**What you have to do**: Reproduce each entry exactly as it reads. Leave the images out.

[Records from a data source]
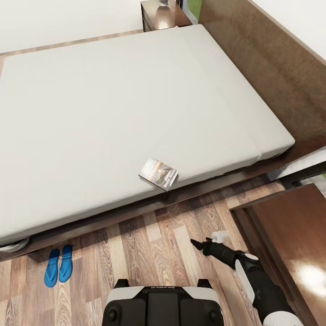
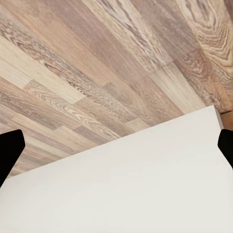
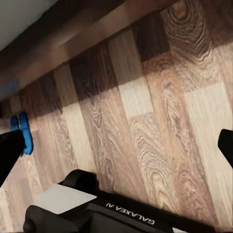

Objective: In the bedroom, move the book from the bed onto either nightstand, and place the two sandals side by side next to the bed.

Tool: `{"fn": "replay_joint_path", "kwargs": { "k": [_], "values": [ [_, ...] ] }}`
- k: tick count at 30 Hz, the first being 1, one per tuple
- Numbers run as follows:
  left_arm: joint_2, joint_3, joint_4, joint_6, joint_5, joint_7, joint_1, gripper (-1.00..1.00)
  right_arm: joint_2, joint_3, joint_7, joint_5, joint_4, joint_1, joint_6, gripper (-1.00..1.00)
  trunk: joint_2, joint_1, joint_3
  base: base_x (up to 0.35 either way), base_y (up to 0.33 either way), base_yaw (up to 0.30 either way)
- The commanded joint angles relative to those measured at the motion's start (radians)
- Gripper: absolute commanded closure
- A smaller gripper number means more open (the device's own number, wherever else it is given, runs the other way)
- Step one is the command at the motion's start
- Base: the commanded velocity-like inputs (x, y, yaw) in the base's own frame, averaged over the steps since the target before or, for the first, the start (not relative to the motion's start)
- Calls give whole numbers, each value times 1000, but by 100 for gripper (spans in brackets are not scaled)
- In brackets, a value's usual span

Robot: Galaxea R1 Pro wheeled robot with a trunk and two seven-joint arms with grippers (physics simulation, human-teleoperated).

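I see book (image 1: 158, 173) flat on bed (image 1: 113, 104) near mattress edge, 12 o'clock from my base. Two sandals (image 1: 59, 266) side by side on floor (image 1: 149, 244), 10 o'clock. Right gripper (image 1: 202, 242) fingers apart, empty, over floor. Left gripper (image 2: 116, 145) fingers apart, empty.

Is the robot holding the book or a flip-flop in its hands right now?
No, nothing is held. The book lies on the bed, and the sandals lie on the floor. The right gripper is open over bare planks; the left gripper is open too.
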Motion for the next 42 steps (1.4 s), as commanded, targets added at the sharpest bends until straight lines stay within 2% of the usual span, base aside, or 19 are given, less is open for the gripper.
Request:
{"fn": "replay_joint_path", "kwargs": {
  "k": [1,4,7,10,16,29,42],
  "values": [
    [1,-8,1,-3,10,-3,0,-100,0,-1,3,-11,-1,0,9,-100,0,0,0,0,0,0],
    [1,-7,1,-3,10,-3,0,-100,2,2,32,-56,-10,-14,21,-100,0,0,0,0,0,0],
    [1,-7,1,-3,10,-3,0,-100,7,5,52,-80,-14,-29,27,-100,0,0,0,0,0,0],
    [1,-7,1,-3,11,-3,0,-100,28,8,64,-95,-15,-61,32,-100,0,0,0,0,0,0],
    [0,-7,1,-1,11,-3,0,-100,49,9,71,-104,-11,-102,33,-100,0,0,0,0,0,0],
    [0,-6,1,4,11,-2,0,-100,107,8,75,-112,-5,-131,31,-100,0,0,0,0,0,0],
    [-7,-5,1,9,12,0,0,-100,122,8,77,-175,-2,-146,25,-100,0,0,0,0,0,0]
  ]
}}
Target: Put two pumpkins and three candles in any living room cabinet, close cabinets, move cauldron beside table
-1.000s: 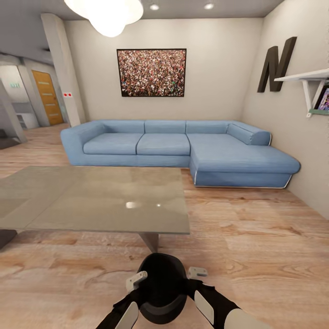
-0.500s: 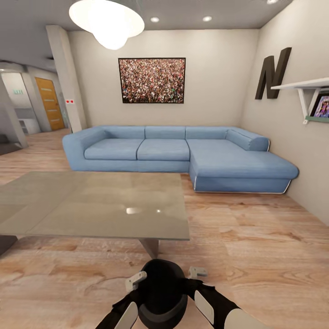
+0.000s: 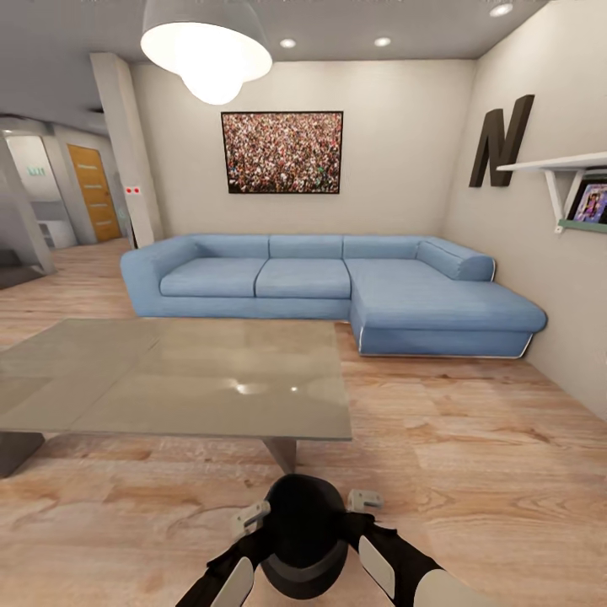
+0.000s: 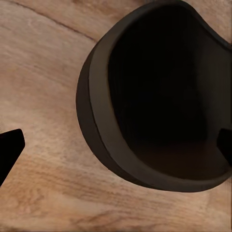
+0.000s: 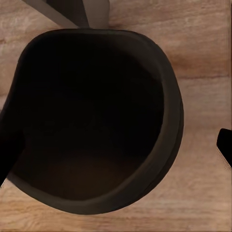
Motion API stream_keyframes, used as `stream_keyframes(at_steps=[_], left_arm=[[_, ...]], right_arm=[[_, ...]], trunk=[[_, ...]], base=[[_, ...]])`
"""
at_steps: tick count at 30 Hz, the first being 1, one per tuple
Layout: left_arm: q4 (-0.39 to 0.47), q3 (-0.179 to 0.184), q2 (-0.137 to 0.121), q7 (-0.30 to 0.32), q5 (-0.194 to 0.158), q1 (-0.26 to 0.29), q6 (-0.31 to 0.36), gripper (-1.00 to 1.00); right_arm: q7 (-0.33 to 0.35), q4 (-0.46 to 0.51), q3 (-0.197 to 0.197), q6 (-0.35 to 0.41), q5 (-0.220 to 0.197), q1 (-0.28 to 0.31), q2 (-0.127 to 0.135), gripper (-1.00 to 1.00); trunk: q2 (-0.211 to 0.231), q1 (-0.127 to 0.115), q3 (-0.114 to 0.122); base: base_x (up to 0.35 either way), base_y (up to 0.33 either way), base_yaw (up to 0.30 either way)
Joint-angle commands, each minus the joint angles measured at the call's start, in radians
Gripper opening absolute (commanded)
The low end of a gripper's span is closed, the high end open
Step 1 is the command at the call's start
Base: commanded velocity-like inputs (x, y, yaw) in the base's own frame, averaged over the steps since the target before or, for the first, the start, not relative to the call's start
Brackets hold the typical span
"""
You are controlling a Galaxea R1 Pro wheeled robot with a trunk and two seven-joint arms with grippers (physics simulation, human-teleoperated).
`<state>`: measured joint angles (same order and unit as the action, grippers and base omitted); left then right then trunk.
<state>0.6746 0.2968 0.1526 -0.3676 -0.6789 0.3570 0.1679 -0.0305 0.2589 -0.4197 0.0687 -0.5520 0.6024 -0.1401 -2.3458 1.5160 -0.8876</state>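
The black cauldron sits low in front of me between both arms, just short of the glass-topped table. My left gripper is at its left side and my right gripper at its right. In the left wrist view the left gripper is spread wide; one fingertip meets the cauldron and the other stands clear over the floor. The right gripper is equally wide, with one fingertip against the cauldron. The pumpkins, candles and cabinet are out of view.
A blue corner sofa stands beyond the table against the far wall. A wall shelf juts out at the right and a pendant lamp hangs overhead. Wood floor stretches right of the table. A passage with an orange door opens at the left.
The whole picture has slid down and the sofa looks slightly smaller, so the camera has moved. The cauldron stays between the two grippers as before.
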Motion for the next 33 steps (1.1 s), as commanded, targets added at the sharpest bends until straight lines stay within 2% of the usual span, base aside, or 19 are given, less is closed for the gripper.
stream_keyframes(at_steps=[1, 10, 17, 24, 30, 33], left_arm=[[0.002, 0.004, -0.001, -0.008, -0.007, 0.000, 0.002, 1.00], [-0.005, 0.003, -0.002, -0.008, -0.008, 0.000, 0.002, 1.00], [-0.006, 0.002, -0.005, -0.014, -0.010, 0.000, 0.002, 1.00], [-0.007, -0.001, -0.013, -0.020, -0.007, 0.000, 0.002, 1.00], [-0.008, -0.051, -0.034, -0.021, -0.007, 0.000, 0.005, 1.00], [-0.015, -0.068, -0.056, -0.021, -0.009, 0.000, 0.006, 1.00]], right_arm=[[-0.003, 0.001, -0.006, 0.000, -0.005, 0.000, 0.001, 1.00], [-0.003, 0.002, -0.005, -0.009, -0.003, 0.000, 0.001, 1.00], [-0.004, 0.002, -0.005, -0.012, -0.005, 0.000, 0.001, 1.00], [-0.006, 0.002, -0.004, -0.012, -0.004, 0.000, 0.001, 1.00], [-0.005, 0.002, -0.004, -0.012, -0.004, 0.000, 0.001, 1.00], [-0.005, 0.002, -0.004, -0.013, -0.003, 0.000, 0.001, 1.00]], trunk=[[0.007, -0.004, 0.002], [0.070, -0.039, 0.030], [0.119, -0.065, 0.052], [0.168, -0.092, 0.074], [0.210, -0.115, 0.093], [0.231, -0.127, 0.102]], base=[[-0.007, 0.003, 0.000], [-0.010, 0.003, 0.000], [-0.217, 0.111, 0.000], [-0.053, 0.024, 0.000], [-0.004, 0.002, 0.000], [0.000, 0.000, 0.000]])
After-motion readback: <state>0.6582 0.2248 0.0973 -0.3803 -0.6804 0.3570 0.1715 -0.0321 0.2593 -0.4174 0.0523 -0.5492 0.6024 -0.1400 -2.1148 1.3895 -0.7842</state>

**Problem solution**:
Objective: In the bedroom, move the book from the bed onto either nightstand, and place the two sandals side by side next to the bed.

Tool: `{"fn": "replay_joint_path", "kwargs": { "k": [_], "values": [ [_, ...] ] }}`
- k: tick count at 30 Hz, the first being 1, one per tuple
- Numbers run as follows:
  left_arm: joint_2, joint_3, joint_4, joint_6, joint_5, joint_7, joint_1, gripper (-1.00..1.00)
  right_arm: joint_2, joint_3, joint_7, joint_5, joint_4, joint_1, joint_6, gripper (-1.00..1.00)
  trunk: joint_2, joint_1, joint_3
  base: base_x (up to 0.35 either way), base_y (up to 0.33 either way), base_yaw (up to 0.30 either way)
- The commanded joint angles relative to those measured at the motion's start (radians)
- Gripper: absolute commanded closure
- A smaller gripper number means more open (the device's own number, wherever else it is given, runs the other way)
- Step one is the command at the motion's start
- Base: the commanded velocity-like inputs (x, y, yaw) in the base's own frame, averaged over the steps since the target before or, for the first, the start (not relative to the motion's start)
- Calls give whole numbers, each value times 1000, but by 100 for gripper (spans in brackets are not scaled)
- In brackets, a value's usual span

Robot: Galaxea R1 Pro wheeled robot with a trunk and two seven-joint arms with grippers (physics simulation, human-teleoperated).

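I see book (image 1: 158, 173) flat on bed (image 1: 113, 104) near mattress edge, 12 o'clock from my base. Two sandals (image 1: 59, 266) side by side on floor (image 1: 149, 244), 10 o'clock. Right gripper (image 1: 202, 242) fingers apart, empty, over floor. Left gripper (image 2: 116, 145) fingers apart, empty.

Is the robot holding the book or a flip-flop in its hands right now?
No, nothing is held. The book lies on the bed, and the sandals lie on the floor. The right gripper is open over bare planks; the left gripper is open too.
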Motion for the next 42 steps (1.4 s), as commanded, targets added at the sharpest bends until straight lines stay within 2% of the usual span, base aside, or 19 are given, less is open for the gripper.
Request:
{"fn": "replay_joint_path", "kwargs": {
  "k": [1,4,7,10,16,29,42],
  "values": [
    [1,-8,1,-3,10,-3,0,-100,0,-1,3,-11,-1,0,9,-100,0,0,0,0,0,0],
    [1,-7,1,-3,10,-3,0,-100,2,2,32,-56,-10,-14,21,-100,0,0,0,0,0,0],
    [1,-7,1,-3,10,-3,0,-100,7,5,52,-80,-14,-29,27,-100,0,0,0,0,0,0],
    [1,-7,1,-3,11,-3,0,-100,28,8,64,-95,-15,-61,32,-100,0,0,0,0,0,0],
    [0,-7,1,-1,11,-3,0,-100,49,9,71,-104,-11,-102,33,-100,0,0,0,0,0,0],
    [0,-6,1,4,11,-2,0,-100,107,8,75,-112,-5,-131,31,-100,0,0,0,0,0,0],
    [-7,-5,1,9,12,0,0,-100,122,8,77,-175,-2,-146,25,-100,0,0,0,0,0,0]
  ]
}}
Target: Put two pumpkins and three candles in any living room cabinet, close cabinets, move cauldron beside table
-1.000s: 
-0.500s: 
+0.000s: 
+0.000s: 
+0.000s: 
Motion API stream_keyframes, used as `stream_keyframes(at_steps=[_], left_arm=[[_, ...]], right_arm=[[_, ...]], trunk=[[_, ...]], base=[[_, ...]])`
"""
at_steps: tick count at 30 Hz, the first being 1, one per tuple
Layout: left_arm: q4 (-0.39 to 0.47), q3 (-0.179 to 0.184), q2 (-0.137 to 0.121), q7 (-0.30 to 0.32), q5 (-0.194 to 0.158), q1 (-0.26 to 0.29), q6 (-0.31 to 0.36), gripper (-1.00 to 1.00); right_arm: q7 (-0.33 to 0.35), q4 (-0.46 to 0.51), q3 (-0.197 to 0.197), q6 (-0.35 to 0.41), q5 (-0.220 to 0.197), q1 (-0.28 to 0.31), q2 (-0.127 to 0.135), gripper (-1.00 to 1.00); trunk: q2 (-0.211 to 0.231), q1 (-0.127 to 0.115), q3 (-0.114 to 0.122); base: base_x (up to 0.35 either way), base_y (up to 0.33 either way), base_yaw (up to 0.30 either way)
Joint-angle commands, each minus the joint angles measured at the call's start, in radians
Gripper opening absolute (commanded)
The low end of a gripper's span is closed, the high end open
Step 1 is the command at the call's start
Base: commanded velocity-like inputs (x, y, yaw) in the base's own frame, averaged over the steps since the target before or, for the first, the start, not relative to the call's start
Brackets hold the typical span
"""
You are controlling a Galaxea R1 Pro wheeled robot with a trunk and two seven-joint arms with grippers (physics simulation, human-teleoperated).
`<state>`: measured joint angles (same order and unit as the action, grippers and base omitted); left then right then trunk.
<state>0.6746 0.2968 0.1526 -0.3676 -0.6789 0.3570 0.1679 -0.0305 0.2589 -0.4197 0.0687 -0.5520 0.6024 -0.1401 -2.3458 1.5160 -0.8876</state>
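The black cauldron sits low in front of me between both arms, just short of the glass-topped table. My left gripper is at its left side and my right gripper at its right. In the left wrist view the left gripper is spread wide; one fingertip meets the cauldron and the other stands clear over the floor. The right gripper is equally wide, with one fingertip against the cauldron. The pumpkins, candles and cabinet are out of view.
A blue corner sofa stands beyond the table against the far wall. A wall shelf juts out at the right and a pendant lamp hangs overhead. Wood floor stretches right of the table. A passage with an orange door opens at the left.
The whole picture has slid down and the sofa looks slightly smaller, so the camera has moved. The cauldron stays between the two grippers as before.
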Motion for the next 33 steps (1.1 s), as commanded, targets added at the sharpest bends until straight lines stay within 2% of the usual span, base aside, or 19 are given, less is closed for the gripper.
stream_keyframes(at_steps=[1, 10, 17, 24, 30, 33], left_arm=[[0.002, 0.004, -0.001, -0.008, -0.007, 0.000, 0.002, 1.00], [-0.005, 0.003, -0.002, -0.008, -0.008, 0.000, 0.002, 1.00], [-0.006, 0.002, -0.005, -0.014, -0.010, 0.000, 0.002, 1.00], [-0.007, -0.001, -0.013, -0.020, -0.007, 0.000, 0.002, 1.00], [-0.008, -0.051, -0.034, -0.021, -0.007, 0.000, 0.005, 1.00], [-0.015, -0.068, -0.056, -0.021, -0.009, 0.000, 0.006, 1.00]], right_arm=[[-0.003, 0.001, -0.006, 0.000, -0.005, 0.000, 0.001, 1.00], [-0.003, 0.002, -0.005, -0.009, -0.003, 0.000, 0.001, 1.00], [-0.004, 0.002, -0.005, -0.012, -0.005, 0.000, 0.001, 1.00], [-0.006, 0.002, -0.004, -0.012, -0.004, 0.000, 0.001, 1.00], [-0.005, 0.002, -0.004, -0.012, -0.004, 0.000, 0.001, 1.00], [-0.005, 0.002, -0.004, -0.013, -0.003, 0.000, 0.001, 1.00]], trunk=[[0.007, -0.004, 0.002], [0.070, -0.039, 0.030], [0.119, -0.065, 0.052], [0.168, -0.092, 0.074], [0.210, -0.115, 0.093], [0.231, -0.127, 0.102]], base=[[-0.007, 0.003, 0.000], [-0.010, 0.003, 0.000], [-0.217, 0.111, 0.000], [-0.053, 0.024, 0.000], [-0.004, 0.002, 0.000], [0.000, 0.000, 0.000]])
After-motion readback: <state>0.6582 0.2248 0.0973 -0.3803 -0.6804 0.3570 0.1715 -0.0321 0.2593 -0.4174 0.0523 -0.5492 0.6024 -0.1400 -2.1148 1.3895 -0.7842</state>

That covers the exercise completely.